## WHAT IS NEEDED
Write the data below out again, exactly as each line reads.

:: SUPPLIED DATA ::

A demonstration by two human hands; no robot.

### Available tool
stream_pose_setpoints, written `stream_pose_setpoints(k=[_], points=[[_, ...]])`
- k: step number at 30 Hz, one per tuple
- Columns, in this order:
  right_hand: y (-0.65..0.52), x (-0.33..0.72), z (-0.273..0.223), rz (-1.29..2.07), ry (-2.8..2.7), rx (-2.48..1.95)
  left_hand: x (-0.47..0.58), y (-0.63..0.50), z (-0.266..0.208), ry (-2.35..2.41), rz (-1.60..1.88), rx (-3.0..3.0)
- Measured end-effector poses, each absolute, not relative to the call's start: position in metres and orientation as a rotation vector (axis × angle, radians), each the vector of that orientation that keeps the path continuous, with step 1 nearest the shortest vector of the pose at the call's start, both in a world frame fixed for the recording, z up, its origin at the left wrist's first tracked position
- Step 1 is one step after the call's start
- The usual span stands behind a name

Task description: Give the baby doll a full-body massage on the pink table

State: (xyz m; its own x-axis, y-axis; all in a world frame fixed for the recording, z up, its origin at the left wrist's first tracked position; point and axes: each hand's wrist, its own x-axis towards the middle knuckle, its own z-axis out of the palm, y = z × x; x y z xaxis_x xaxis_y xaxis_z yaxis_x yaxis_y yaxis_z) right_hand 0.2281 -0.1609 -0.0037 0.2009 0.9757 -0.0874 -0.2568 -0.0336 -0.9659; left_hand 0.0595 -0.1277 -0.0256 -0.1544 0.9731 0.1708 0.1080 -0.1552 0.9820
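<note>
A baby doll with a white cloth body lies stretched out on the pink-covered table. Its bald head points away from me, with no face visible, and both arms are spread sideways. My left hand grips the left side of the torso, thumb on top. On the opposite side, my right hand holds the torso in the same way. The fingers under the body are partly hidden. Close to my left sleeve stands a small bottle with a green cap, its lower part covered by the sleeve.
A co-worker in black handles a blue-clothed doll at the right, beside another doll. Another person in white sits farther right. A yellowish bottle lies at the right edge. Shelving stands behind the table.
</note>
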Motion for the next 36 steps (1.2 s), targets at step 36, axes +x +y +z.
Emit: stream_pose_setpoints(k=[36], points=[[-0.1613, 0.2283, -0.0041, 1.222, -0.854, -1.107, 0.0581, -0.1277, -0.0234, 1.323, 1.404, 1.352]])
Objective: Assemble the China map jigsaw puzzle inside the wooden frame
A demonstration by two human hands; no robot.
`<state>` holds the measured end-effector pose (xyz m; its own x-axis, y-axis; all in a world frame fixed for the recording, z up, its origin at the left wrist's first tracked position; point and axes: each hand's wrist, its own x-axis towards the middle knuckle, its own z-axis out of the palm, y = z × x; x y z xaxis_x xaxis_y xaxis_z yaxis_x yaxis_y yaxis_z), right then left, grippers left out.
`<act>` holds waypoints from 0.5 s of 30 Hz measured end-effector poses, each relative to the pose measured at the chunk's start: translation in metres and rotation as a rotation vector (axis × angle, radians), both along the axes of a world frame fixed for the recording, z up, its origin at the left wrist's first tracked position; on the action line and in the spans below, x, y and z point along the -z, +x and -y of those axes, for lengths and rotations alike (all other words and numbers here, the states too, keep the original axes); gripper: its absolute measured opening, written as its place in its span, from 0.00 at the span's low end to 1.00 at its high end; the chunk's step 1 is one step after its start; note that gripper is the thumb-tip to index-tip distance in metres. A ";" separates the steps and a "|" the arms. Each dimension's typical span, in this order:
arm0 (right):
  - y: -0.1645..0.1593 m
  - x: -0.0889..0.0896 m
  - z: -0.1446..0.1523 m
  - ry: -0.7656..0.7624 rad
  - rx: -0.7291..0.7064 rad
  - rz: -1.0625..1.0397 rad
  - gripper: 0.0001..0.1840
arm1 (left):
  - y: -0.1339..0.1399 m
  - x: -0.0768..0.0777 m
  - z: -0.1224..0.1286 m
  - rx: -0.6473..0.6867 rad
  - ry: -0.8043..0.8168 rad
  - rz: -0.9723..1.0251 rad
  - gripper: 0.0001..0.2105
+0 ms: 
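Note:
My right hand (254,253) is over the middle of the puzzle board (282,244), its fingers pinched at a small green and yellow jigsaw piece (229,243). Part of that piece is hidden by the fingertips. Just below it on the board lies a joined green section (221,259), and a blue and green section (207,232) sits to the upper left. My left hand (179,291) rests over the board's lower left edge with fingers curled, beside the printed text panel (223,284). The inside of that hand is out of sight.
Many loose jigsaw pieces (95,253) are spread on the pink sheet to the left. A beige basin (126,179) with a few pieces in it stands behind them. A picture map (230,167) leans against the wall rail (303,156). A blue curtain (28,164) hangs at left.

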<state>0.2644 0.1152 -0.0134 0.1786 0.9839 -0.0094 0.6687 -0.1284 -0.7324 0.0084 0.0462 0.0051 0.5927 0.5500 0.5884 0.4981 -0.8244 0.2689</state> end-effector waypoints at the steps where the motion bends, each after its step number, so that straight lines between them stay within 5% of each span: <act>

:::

## ANSWER TO THIS PROBLEM
A demonstration by two human hands; no robot.

### Available tool
stream_pose_setpoints, written `stream_pose_setpoints(k=[_], points=[[_, ...]])`
- k: step number at 30 Hz, one per tuple
- Columns, in this order:
  right_hand: y (-0.65..0.52), x (-0.33..0.72), z (-0.273..0.223), rz (-1.29..2.07), ry (-2.8..2.7), rx (-2.48..1.95)
  left_hand: x (-0.47..0.58), y (-0.63..0.50), z (-0.266..0.208), ry (-2.35..2.41), rz (-1.60..1.88), rx (-3.0..3.0)
- Measured end-effector poses, each absolute, not relative to the call's start: position in metres and orientation as a rotation vector (axis × angle, radians), each the vector of that orientation that keeps the path continuous, with step 1 nearest the shortest vector of the pose at the call's start, both in a world frame fixed for the recording, z up, its origin at the left wrist's first tracked position
- Step 1 is one step after the call's start
- The usual span stands behind a name

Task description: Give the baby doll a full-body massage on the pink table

State: (xyz m; its own x-axis, y-axis; all in a world frame fixed for the recording, z up, its origin at the left wrist's first tracked position; point and axes: each hand's wrist, its own x-axis towards the middle knuckle, its own z-axis out of the palm, y = z × x; x y z xaxis_x xaxis_y xaxis_z yaxis_x yaxis_y yaxis_z) right_hand 0.2281 -0.1609 -0.0037 0.2009 0.9757 -0.0874 -0.2568 -0.0336 -0.9659; left_hand 0.0595 -0.1277 -0.0256 -0.1544 0.9731 0.1708 0.1080 -0.1552 0.9820
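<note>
A baby doll with a white cloth body lies stretched out on the pink-covered table. Its bald head points away from me, with no face visible, and both arms are spread sideways. My left hand grips the left side of the torso, thumb on top. On the opposite side, my right hand holds the torso in the same way. The fingers under the body are partly hidden. Close to my left sleeve stands a small bottle with a green cap, its lower part covered by the sleeve.
A co-worker in black handles a blue-clothed doll at the right, beside another doll. Another person in white sits farther right. A yellowish bottle lies at the right edge. Shelving stands behind the table.
</note>
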Motion for the next 36 steps (1.2 s), targets at step 36, axes +x +y +z.
Emit: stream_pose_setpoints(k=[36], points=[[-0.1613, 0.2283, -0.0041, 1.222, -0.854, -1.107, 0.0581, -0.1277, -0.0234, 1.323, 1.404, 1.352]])
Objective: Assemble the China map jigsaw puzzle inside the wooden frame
A demonstration by two human hands; no robot.
`<state>` holds the measured end-effector pose (xyz m; its own x-axis, y-axis; all in a world frame fixed for the recording, z up, its origin at the left wrist's first tracked position; point and axes: each hand's wrist, its own x-axis towards the middle knuckle, its own z-axis out of the palm, y = z × x; x y z xaxis_x xaxis_y xaxis_z yaxis_x yaxis_y yaxis_z), right then left, grippers left out.
`<act>` holds waypoints from 0.5 s of 30 Hz measured end-effector poses, each relative to the pose measured at the chunk's start: translation in metres and rotation as a rotation vector (axis × angle, radians), both along the axes of a world frame fixed for the recording, z up, its origin at the left wrist's first tracked position; on the action line and in the spans below, x, y and z point along the -z, +x and -y of those axes, for lengths and rotations alike (all other words and numbers here, the states too, keep the original axes); gripper: its absolute measured opening, written as its place in its span, from 0.00 at the span's low end to 1.00 at its high end; the chunk's step 1 is one step after its start; note that gripper is the thumb-tip to index-tip distance in metres. A ";" separates the steps and a "|" the arms. Each dimension's typical span, in this order:
arm0 (right):
  - y: -0.1645..0.1593 m
  - x: -0.0889..0.0896 m
  - z: -0.1446..0.1523 m
  - ry: -0.7656..0.7624 rad
  - rx: -0.7291..0.7064 rad
  - rz: -1.0625..1.0397 rad
  - gripper: 0.0001..0.1840
arm1 (left):
  - y: -0.1339..0.1399 m
  - x: -0.0768..0.0777 m
  - z: -0.1224..0.1286 m
  - rx: -0.6473..0.6867 rad
  - ry: -0.8043..0.8168 rad
  - rz: -0.9723..1.0251 rad
  - gripper: 0.0001..0.2105
+0 ms: 
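Note:
My right hand (254,253) is over the middle of the puzzle board (282,244), its fingers pinched at a small green and yellow jigsaw piece (229,243). Part of that piece is hidden by the fingertips. Just below it on the board lies a joined green section (221,259), and a blue and green section (207,232) sits to the upper left. My left hand (179,291) rests over the board's lower left edge with fingers curled, beside the printed text panel (223,284). The inside of that hand is out of sight.
Many loose jigsaw pieces (95,253) are spread on the pink sheet to the left. A beige basin (126,179) with a few pieces in it stands behind them. A picture map (230,167) leans against the wall rail (303,156). A blue curtain (28,164) hangs at left.
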
<state>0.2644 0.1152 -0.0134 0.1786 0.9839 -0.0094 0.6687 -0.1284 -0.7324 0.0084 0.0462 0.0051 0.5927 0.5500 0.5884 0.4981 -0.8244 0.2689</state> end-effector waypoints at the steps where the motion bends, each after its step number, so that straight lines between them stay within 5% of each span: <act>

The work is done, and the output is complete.